** Brief **
How many lines of the records hold the string "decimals"? Reply with the number alone.

Saved data entries
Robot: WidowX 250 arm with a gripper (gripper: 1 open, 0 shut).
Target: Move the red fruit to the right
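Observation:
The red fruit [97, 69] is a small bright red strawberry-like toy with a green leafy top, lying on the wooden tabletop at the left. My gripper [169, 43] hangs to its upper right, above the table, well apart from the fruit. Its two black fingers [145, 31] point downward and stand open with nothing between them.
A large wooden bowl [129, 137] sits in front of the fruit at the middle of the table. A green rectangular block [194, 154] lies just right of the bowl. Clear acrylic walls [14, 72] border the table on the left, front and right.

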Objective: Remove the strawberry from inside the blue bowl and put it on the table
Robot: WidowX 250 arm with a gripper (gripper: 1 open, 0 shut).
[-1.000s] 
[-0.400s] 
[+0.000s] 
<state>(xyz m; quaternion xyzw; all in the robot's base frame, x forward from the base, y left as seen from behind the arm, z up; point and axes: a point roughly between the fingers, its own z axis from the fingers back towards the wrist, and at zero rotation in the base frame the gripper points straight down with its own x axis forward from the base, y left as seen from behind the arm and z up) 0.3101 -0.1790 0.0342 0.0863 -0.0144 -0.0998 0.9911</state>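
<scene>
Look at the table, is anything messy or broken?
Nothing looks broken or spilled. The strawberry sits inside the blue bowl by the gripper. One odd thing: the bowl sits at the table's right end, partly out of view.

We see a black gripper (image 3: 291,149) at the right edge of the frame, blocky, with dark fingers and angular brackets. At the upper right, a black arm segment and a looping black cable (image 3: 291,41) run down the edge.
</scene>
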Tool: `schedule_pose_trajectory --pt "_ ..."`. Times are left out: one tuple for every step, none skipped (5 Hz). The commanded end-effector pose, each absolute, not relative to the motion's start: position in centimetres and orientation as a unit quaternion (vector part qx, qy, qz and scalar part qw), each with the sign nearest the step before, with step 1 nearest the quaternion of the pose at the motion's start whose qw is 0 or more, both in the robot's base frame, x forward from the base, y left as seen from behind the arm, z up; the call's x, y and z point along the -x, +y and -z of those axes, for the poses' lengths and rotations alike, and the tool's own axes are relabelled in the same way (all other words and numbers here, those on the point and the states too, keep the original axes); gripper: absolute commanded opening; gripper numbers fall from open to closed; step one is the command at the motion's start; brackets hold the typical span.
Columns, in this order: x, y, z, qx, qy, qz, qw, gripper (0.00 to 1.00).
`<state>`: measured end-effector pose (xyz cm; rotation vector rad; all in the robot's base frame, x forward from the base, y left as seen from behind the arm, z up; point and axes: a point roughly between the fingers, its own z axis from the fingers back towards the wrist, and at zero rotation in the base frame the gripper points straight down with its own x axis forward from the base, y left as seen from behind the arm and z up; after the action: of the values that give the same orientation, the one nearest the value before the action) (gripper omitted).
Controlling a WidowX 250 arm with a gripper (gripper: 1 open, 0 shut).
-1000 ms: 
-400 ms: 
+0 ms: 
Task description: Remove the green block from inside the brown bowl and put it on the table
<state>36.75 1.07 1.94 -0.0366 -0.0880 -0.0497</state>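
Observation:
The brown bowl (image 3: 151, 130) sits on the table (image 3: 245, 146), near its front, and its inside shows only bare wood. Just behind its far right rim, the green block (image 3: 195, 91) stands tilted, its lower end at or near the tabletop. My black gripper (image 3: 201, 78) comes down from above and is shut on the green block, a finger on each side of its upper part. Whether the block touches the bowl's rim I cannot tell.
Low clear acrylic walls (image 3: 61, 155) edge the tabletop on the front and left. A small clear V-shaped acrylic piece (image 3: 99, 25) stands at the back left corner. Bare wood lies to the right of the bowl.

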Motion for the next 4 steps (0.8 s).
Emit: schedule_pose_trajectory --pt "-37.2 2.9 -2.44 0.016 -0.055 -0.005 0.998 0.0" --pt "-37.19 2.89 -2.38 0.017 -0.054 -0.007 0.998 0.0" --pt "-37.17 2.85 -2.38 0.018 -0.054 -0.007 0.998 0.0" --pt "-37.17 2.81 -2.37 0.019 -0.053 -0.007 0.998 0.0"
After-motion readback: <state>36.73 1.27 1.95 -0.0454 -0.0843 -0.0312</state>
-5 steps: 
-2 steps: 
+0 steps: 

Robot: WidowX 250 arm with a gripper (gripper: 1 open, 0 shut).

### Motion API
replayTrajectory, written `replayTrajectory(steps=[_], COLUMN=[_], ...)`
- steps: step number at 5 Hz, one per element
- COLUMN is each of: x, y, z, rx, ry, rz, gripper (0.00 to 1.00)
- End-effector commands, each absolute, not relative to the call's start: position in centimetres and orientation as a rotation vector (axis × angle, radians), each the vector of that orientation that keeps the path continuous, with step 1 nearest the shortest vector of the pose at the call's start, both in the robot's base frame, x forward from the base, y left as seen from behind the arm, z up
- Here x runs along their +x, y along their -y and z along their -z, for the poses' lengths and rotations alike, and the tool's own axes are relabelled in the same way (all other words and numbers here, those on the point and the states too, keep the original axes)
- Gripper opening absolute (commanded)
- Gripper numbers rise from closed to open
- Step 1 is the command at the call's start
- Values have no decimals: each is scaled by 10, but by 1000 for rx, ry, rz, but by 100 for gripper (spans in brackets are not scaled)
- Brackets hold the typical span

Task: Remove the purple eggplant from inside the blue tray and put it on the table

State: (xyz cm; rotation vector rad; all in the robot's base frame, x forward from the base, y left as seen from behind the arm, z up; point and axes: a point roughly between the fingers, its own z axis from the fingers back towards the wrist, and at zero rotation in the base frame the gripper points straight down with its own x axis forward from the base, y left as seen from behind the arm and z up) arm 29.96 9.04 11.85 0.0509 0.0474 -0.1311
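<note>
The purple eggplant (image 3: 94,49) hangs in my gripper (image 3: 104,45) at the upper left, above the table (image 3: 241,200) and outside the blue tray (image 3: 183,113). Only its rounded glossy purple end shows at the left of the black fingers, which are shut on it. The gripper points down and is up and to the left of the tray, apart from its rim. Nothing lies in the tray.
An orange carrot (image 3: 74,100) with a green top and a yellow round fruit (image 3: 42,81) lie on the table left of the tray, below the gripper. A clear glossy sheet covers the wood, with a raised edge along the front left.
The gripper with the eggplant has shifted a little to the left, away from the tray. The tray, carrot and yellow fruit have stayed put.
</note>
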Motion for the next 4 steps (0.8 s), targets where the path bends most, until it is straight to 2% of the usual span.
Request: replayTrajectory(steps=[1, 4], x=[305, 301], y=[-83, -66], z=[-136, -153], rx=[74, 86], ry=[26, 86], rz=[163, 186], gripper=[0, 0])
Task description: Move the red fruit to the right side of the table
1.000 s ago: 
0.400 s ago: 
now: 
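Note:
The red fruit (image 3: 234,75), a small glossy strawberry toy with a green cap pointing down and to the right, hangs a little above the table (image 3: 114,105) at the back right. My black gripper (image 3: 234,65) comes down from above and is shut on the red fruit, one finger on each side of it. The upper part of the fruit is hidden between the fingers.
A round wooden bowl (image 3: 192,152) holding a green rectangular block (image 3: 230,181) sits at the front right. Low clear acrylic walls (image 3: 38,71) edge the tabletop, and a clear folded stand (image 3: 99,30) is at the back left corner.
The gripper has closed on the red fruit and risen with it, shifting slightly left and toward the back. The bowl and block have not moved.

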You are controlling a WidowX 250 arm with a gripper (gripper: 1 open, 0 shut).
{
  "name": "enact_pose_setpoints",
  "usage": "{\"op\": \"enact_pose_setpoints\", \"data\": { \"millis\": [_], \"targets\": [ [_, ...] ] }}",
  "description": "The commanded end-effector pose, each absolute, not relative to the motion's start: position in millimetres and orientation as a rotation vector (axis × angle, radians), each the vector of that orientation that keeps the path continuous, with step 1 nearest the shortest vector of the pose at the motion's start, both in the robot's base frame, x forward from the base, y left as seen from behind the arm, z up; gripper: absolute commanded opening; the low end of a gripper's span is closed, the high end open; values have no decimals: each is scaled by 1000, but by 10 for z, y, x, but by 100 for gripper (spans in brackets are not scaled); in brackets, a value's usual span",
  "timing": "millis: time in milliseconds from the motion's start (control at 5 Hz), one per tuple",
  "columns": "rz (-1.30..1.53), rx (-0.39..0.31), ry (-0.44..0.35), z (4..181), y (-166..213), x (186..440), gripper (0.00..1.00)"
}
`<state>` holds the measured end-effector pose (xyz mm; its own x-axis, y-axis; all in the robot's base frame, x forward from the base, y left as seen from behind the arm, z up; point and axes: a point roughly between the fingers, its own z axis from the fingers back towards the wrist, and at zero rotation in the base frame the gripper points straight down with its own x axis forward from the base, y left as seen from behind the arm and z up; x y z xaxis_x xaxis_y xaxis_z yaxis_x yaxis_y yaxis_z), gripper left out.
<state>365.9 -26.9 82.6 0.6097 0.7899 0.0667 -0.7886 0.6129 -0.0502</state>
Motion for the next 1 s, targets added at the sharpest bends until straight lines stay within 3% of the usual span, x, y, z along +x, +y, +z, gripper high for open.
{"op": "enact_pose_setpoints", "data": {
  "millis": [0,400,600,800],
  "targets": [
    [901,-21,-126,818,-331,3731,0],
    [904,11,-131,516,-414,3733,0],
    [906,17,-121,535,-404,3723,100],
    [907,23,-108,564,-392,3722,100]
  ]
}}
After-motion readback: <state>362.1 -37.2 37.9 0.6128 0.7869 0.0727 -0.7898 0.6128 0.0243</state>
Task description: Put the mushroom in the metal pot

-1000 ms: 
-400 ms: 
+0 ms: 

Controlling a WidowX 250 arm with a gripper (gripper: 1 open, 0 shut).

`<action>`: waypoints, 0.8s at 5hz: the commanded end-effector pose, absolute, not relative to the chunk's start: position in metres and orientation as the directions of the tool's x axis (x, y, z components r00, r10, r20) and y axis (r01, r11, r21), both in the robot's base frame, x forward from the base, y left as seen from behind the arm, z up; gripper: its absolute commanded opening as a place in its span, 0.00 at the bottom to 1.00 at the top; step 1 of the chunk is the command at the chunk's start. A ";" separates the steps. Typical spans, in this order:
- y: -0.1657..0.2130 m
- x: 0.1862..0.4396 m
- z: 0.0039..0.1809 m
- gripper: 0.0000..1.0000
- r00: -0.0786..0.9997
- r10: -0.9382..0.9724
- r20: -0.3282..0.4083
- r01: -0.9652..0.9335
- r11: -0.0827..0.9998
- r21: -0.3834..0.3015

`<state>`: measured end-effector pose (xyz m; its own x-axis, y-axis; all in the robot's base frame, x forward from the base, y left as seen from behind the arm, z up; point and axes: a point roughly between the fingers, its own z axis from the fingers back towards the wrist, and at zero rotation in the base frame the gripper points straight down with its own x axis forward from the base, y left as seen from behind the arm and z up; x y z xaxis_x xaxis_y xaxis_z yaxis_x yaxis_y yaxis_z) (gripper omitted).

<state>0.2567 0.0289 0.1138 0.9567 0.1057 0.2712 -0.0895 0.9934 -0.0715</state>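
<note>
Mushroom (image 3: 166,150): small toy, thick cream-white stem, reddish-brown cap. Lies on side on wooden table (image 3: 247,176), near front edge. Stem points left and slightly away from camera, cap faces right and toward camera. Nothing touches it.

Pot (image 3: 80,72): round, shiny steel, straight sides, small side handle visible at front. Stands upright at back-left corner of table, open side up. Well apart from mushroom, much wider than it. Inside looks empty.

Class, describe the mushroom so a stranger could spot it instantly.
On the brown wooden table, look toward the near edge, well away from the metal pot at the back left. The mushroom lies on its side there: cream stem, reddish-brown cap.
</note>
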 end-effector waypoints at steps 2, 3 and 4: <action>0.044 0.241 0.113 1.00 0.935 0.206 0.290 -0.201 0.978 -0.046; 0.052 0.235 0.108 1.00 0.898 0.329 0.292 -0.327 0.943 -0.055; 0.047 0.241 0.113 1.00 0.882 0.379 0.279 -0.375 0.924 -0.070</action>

** Answer to the exercise **
2